At the same time, the couple involved in the affair was also depicted as a likable pair. There was even one part in the book where a third party was counseling the woman who had cheated, saying that what she did wasn't wrong, she just needed something that her husband wasn't giving her, and she got it from somewhere else.

My husband told me a long time ago that if I cheated on him, he'd probably forgive me, since he loves me so much. I can't remember the context in which he was telling me that, but those words stuck. I didn't take that as a free pass to go off and cheat, mind you, but I thought it was interesting that he felt that way. More recently, he decided he wouldn't be so forgiving if I cheated, and said it would probably be over between us. I asked him about his change of heart, and I can't remember what he said, but it was something to the effect of that's what he thought at the time, but now he thinks otherwise.

I'm not sure that the whole get what you need from somewhere else excuse is a valid one worthy of forgiveness. Isn't that what you vow not to do when you get married? If TB decided that he needed something more than what I have to offer him, then he has no business staying with me. I understand that people change, and circumstances change, but honesty and communication is the foundation of a successful marriage (not that I'd know since mine is apparently falling apart, only saved by a trip to NOLA ;o)). But again, I've not been in that situation so I really don't know if I would feel the same way if it happened to me. On either end- whether I was the cheater or the betrayed. And I'm not sure I could overlook it if I were cheated on, no matter what the excuse.

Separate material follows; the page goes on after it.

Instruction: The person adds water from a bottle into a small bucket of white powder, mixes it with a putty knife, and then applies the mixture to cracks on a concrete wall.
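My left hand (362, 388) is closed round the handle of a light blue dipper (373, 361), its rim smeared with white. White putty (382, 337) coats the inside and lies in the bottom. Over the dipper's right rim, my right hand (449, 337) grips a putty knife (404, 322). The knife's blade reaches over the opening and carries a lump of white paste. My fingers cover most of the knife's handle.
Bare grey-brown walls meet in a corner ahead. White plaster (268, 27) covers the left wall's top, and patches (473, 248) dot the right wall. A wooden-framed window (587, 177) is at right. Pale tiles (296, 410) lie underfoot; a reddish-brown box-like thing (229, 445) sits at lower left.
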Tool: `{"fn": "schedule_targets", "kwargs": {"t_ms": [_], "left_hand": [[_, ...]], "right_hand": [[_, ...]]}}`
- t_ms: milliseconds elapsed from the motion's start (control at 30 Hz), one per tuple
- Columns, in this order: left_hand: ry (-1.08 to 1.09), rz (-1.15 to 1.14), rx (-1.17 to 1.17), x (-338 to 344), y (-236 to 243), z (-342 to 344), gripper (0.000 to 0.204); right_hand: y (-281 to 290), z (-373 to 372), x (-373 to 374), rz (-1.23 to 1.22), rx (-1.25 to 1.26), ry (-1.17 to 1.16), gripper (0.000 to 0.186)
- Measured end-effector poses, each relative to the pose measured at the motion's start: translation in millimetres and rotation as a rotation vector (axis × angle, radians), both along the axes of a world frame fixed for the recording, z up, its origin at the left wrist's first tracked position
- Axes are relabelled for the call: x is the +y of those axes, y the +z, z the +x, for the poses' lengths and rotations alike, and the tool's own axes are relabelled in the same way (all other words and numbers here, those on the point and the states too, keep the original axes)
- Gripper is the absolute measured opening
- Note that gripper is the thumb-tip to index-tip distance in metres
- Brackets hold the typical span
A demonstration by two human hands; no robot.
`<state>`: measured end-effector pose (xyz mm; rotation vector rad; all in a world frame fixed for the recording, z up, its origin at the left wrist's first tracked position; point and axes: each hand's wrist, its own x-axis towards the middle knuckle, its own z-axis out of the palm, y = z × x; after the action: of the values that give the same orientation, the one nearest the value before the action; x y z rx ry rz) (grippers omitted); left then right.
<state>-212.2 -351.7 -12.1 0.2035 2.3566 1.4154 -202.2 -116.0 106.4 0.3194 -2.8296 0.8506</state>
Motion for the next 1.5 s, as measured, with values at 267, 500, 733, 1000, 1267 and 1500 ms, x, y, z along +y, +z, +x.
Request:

So these books opened my eyes in a lot of ways, and made me a more enlightened person as I reflect upon the subjects about which I read. And now you are a more enlightened person for reading my reflections on these subjects. Now go off and write me a paper describing your reaction to these reflections.

Typed. And double-spaced.

3 comments:

Eludius said...

I make no bones about it - I'm prolife, but I don't hate pro-abortion people. I have less of a problem if you are pro-abortion and pro-death penalty, but if you are pro-abortion, but anti-death penalty, that is a morally flawed opinion. You can't agree with killing unborn children, but be against killing murderers. I've been told that you have to treat each independently. I said, "No, I don't."

Charm City Kim said...

I agree with what you're saying, Eludius, but then you must also agree that it's hypocritical to be Pro-Life and Pro-Death penalty. You either want people to die or you don't. You can't sit there and say, "Well you are an adult and you murdered someone. You should die." One could argue that an unborn baby could potentially be the next Ted Bundy.

Eludius said...

It is not hypocritical because of 2 things - choice and innocence. A person who has killed someone chose to kill that person. This person is guilty of a crime and should suffer the ultimate price of his heinous crime. An aborted baby did not choose to be killed and has committed no crime, but is being punished. That is the moral superiority of my argument.

And the comment about Ted Bundy is ridiculous. What does that suggest - that's it's okay to kill babies because one might grow up to be a murderer?